_EXERCISE REQUIREMENTS_: Copy the lines word for word. Begin at the line that contains "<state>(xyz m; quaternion" and end with the final line of the data.

START PROVIDED MATERIAL

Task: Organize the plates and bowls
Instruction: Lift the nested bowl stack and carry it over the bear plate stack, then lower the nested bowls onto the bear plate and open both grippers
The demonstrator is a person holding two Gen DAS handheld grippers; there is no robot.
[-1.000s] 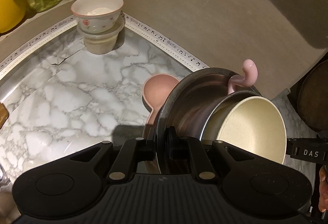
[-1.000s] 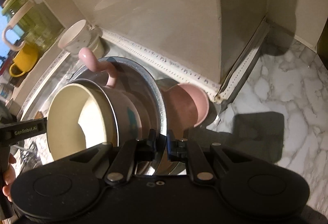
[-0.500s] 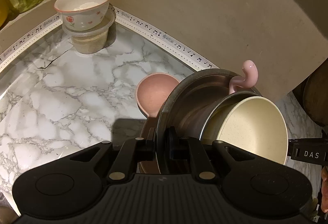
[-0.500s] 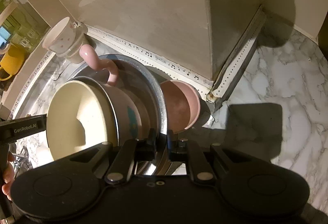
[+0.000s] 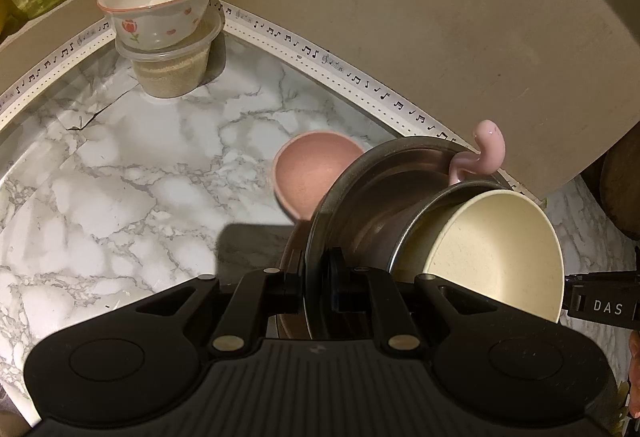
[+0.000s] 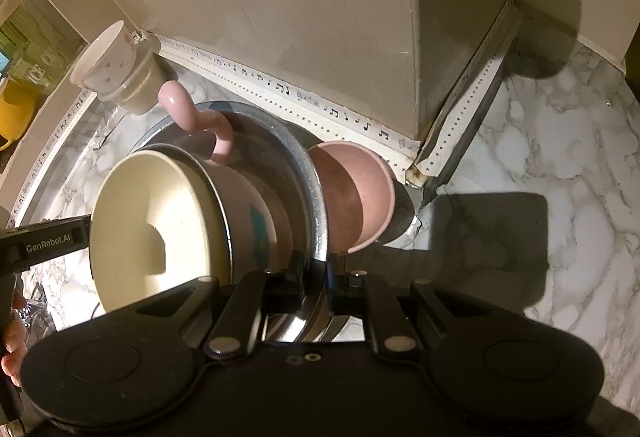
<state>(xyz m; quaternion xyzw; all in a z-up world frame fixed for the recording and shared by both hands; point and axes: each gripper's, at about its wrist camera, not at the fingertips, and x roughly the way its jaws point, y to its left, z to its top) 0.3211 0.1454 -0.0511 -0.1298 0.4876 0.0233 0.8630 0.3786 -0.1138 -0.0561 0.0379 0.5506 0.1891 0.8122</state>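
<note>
Steel basin (image 5: 384,189), with cream bowl (image 5: 496,249) nested inside, is pinched at opposite rims by left gripper (image 5: 316,277) and right gripper (image 6: 316,277), tilted above marble counter (image 5: 120,189), pink bowl (image 5: 312,173) beneath.

A tilted steel plate (image 5: 360,189) carries a cream bowl (image 5: 496,253) nested in a pink-handled metal bowl (image 6: 244,205); a pink bowl (image 5: 312,169) sits beneath. A floral bowl (image 5: 160,9) rests far left.
</note>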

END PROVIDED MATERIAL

_SOLVED PROBLEM_:
<state>(xyz m; quaternion xyzw; all in a z-up world frame fixed for the recording and shared by both hands; point and axes: each gripper's, at about its wrist camera, not at the fingertips, and x roughly the way its jaws point, y to its left, z to its top) 0.3211 0.1454 -0.0511 -0.1298 0.4876 0.0233 0.8630 0.3786 -0.1138 -0.0561 0.0379 0.5506 0.1891 0.8122</state>
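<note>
Steel basin (image 5: 384,189), with cream bowl (image 5: 496,249) nested inside, is pinched at opposite rims by left gripper (image 5: 316,277) and right gripper (image 6: 316,277), tilted above marble counter (image 5: 120,189), pink bowl (image 5: 312,173) beneath.

A tilted steel plate (image 5: 360,189) carries a cream bowl (image 5: 496,253) nested in a pink-handled metal bowl (image 6: 244,205); a pink bowl (image 5: 312,169) sits beneath. A floral bowl (image 5: 160,9) rests far left.
</note>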

The exercise has been fully answered.